Second-half surge carries No. 5 Maryland over Harvard 80-73Maryland players celebrate along the bench after a score during the second half of an NCAA college basketball game against Harvard Friday, Nov. 29, 2019, in Lake Buena Vista, Fla. (AP Photo/Phelan M. Ebenhack)
LAKE BUENA VISTA, Fla. (AP) -- No. 5 Maryland is answering the challenge against stronger competition in the Orlando Invitational.
Coach Mark Turgeon's just wondering what it'll take to get Terrapins (7-0) going a little earlier in games, regardless of who they're playing.
''I think we've beaten two NCAA tournament-type teams down here so far, and we get to play for a championship on Sunday,'' Turgeon said after Friday's 80-73 victory over Harvard in the semifinals of the eight-team tournament at Disney World.
''I'm disappointed in myself that I can't get our team to play better at the start,'' the coach added. ''I don't what know it is. If I knew what it was, I'd have it corrected.''
Anthony Cowan Jr. scored 17 of his 20 points in the second half, and the persistent Terps gradually overcame another slow start to begin a season with seven straight wins for the first time under Turgeon.
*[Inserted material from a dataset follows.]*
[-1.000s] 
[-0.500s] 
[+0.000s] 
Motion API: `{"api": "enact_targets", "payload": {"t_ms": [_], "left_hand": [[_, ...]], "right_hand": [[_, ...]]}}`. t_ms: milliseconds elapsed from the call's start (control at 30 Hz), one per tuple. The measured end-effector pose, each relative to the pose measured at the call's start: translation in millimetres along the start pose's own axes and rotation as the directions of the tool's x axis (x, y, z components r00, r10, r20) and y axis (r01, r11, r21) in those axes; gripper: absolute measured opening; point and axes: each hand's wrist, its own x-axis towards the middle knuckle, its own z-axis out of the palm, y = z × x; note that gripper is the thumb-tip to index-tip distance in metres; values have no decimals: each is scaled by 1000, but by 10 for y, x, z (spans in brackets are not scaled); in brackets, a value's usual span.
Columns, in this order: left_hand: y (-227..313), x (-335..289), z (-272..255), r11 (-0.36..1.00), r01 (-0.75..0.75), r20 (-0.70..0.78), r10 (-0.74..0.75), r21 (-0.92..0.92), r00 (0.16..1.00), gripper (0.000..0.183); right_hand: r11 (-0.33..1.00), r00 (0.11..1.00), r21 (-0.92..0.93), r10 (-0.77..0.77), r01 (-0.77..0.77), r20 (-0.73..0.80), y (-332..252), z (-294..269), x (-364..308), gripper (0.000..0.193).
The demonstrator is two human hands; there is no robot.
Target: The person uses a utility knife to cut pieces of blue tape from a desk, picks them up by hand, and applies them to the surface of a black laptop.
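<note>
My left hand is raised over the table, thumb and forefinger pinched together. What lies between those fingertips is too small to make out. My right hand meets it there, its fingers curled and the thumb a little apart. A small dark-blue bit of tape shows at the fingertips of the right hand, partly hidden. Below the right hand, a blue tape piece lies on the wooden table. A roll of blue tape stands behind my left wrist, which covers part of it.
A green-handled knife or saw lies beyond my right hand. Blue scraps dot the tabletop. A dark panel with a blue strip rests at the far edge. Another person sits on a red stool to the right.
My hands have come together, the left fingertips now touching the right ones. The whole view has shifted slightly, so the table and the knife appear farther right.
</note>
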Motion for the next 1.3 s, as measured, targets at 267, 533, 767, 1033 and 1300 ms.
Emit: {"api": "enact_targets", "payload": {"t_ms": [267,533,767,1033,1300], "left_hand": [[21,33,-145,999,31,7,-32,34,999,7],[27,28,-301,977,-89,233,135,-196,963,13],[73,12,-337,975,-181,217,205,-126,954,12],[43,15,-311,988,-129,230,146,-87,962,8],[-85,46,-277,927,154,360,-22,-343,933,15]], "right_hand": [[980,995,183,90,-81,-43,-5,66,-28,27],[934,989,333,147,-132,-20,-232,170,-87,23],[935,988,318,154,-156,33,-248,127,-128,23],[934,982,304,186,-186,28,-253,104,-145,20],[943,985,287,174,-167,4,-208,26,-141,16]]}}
Cowan followed up on a 30-point performance in the previous day's come-from-behind win over Temple with 10 points and an assist during a 12-4 burst that sparked a game-closing surge for the Terps, who also got the job done defensively by holding Harvard (5-3) without a field goal for a 6-minute stretch of the second half while Maryland was taking control.
Jalen Smith had 15 points and 10 rebounds and Aaron Wiggins, Darryl Morsell and Eric Ayala scored 13 apiece for the Terps, who will play Marquette for the championship.
''I thought (Thursday) we really had energy. Today we had nothing,'' Turgeon said. ''We're a rah-rah team in the dressing room, a rah-rah team when we're stretching. I thought we were ready. We just didn't share the ball enough. I just want our guys to play a little more unselfishly at the start and I think we'll be a better team.''
Bryce Aiken led Harvard with 30 points, but the Crimson missed 18 of 26 attempts from behind the 3-point arc and didn't have enough muscle or firepower to hold off the Terps after leading by as many as 11 in the opening half. Noah Kirkwood finished with 12 points and Robert Baker had 11.
''Bryce can score with the best of them,'' Harvard coach Tommy Amaker said. ''He had a pretty efficient offensive game, but he can be better than that, certainly in other areas of quarterbacking our team and leading our team.''
Amaker was impressed with Maryland, which - despite slow starts being a recurring theme - won its first five games by no fewer than 18 points.
''The key word for me, and I think all good teams have this, is balance,'' Amaker said. ''I think they have a lot of pieces to the puzzle.''
Maryland: The Terps fell behind 9-0 in the opening minutes and trailed 35-31 at halftime. They also overcame a slow start against Temple on Thursday, but found a way to win despite not shooting well from the line. In addition to turning the ball over 16 times, the Terps made just 25 of 40 free throws.
Harvard: The Crimson would have led by more at halftime if they hadn't gone 1 of 10 on 3-point attempts. After going 22 for 22 from the foul line in beating Texas A&M in the first round, Harvard only shot 17 free throws against Maryland, making 10.
Maryland: Plays Marquette (5-1) in Sunday's championship game.
Harvard: Plays USC (6-2) for third place Sunday.